- Born: 4 August 1920 Paris, France
- Died: 8 March 2011 (aged 90)
- Occupation: Critic

= Jean José Marchand =

French critic of art, cinema and literature (1920–2011)

Jean José Marchand (4 August 1920 – 8 March 2011) was a French critic of art, cinema and literature. From the late 1960s he made many documentary TV films of writers, philosophers and artists.

==Life==

Jean José Marchand was born on 14 August 1920 in Paris.
He volunteered at the start of World War II (1939–45).
After the Fall of France in 1940 he worked at the Bibliothèque nationale de France and contributed to the journals Poésie 40, Confluences and Les Cahiers du Sud.
After the Liberation of France in 1944 Roger Grenier helped him get a position as art critic for Combat.
Through this he met Pascal Pia, Albert Camus and Maurice Nadeau.
As a Gaullist, in 1947 he joined the Rally of the French People (RPF: Rassemblement du peuple français).

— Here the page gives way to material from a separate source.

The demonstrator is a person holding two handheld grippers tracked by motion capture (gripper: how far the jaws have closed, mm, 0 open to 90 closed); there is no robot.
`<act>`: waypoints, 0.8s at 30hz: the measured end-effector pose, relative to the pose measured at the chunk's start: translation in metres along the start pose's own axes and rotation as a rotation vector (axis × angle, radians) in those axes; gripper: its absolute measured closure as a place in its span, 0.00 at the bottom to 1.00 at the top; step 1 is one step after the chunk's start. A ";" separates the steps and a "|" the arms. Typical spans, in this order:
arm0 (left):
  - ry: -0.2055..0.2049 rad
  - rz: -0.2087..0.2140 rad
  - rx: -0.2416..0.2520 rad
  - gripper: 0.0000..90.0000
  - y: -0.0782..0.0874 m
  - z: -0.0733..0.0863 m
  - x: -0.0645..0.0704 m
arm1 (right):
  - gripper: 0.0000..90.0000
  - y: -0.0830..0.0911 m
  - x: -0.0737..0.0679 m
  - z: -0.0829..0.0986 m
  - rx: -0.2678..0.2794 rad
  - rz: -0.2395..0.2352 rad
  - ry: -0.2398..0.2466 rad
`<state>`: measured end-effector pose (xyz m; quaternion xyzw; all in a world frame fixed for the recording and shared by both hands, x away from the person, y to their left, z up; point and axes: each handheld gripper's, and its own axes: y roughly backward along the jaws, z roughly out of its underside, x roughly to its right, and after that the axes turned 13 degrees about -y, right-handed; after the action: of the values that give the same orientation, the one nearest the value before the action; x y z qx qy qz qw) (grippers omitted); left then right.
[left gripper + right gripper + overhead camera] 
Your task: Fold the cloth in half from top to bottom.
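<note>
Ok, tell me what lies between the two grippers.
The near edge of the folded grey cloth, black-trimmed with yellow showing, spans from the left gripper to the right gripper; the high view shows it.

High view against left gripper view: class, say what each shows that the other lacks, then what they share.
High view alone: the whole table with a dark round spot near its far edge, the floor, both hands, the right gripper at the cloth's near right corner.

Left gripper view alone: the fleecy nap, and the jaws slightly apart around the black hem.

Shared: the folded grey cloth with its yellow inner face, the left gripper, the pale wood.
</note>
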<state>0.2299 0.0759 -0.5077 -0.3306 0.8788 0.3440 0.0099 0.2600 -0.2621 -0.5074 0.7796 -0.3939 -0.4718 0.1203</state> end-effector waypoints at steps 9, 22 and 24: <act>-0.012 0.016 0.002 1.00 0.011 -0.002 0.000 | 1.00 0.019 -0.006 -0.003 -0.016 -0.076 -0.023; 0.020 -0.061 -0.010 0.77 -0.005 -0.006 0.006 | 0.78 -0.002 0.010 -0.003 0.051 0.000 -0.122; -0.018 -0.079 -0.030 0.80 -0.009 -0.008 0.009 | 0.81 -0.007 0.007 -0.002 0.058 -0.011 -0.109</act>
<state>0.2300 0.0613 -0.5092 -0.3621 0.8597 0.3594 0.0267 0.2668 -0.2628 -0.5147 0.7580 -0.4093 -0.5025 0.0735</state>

Marchand wrote the preface to the catalog of L'Imaginaire, a group show at the Galerie Luxembourg in December 1947 in which he characterised the group's work as "lyrical abstraction".
He connected poets such as Henri Michaux to André Breton's Surrealism, writing "In truth Michaux is the true Surrealist, the man who abolishes words and gives us, in their pure state, the subterranean products of the mind."
Marchand was among the critics who contributed to the debates about postwar Surrealism and the École de Paris.
In mid-1947 he wrote a review in Combat of an exhibition of English artists at the Galerie de France in which he said the work had no particularly "English" qualities, and was similar to the work of the École de Paris.
He wrote,

In 1947 painters around the whole world respond with a certain number of solutions, always the same, to a certain given situation. As the democracy of merchants and technicians progressively destroys local customs, national particularities and even the ancestral traditions of the diverse Christian faiths, the vital problems posed by the world become simpler and are formulated with such clarity that artists simultaneously find identical responses to them despite their separation in space.

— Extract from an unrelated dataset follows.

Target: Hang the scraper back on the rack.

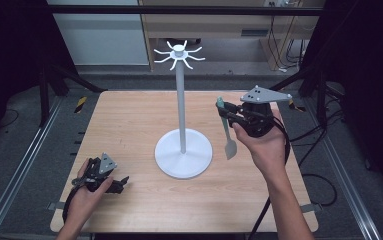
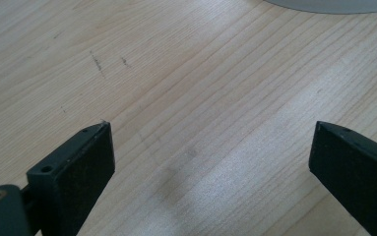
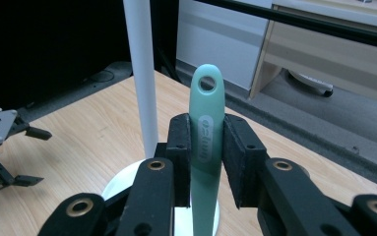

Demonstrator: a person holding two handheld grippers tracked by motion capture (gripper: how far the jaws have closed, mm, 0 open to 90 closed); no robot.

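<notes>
mint-green spatula (image 3: 206,129), hole-ended handle up, clamped in right gripper (image 3: 206,147) fingers; left gripper (image 2: 210,152) fingers wide apart.

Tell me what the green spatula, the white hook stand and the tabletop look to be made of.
Spatula: likely silicone or soft plastic; matte mint-green handle with a moulded hanging hole, clamped in the right tool.
Hook stand: looks like painted metal or plastic; uniform white pole, hooks and round base, slight sheen.
Tabletop: wood or wood laminate; pale, with straight grain lines and faint scuffs.
</notes>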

In the 1950s Marchand continued to write as a critic for various journals.
In the early 1960s Marchand became head of the Office de Radiodiffusion Télévision Française film department.
In 1968, fifty years after the death of Guillaume Apollinaire, with the support of Pierre Sabbagh, Marchand and Dominique de Roux developed a film of witnesses of Apollinaire's period.
In the years that followed he filmed more than 150 personalities of contemporary cultural life for his television series "Les Archives du XXe siècle", ranging from Raymond Abellio to Jean Wiener.
In 2006 Marchand himself was filmed by Benoît Bourreau and interviewed by Guillaume Louet in the documentary Mieux partagés que nous ne sommes.

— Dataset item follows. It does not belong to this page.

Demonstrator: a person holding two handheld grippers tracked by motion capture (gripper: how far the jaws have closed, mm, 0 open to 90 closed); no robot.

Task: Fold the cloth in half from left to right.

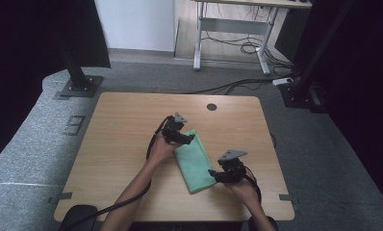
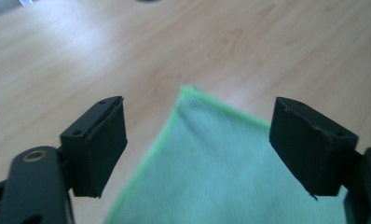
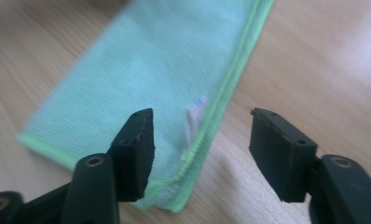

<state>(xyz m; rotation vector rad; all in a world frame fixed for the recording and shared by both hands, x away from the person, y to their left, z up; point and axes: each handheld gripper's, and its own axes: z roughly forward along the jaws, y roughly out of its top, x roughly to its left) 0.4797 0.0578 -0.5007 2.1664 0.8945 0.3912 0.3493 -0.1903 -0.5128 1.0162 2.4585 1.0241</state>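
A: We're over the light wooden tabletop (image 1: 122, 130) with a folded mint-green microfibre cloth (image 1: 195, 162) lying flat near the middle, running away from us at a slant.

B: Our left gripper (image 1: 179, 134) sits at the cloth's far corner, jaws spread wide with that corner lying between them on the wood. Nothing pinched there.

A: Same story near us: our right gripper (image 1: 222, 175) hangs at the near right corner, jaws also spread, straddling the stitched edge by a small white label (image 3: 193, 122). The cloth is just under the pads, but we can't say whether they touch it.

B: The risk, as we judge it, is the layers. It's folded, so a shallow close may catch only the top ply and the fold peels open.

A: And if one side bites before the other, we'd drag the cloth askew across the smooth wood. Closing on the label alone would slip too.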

Marchand spent several years researching the life and work of Charlemagne-Ischir Defontenay, the author of the highly original science fiction work Star, ou Psi de Cassiopèe : Histoire merveilleuse de l'un des mondes de l'espace (1854), and wrote the preface to the 1972 paperback edition.
Marchand was an obsessive book collector, and in 1999 entrusted almost 40,000 volumes to the Institut de la Mémoire de l’Edition (IMEC).
At the time of his death the IMEC had made little progress in indexing the collection.
Jean José Marchand died on 8 March 2011 in Paris at the age of 90.

==Publications==

Publications by Jean José Marchand include:

- Jean-José Marchand (1955). "La vie aux frontières du poème : essais de prospection poétique"
- Galerie Louis Carré & Cie. Paris (1957). "Borès, peintures"
- Jean-José Marchand (1970). "Sur "Mon cœur mis à nu" de Baudelaire"
- Jean-José Marchan (1980). "Jean-José Marchand interroge Montherlant"
- Jean-José Marchand (1982). "La Vie aux frontières du poème"
- Jean-José Marchand (2001). "Le rêveur"
- Jean-José Marchand (2001). "Entretiens"
- Jean-José Marchand (2010). "La leçon du chat : rapsodie"
- Jean-José Marchand (2011). "Ecrits, 1941–2011 extraits choisis"
- Jean-José Marchand (2012). "Écrits critiques 1941–2011"

The Bibliothèque nationale de France also has records of 33 items such as video cassettes where he was artistic producer, 15 where he was interviewer, 5 where he was editor, 5 where he wrote the preface, 2 where he was a contributor 3 films where he was director, and 7 where he was otherwise involved.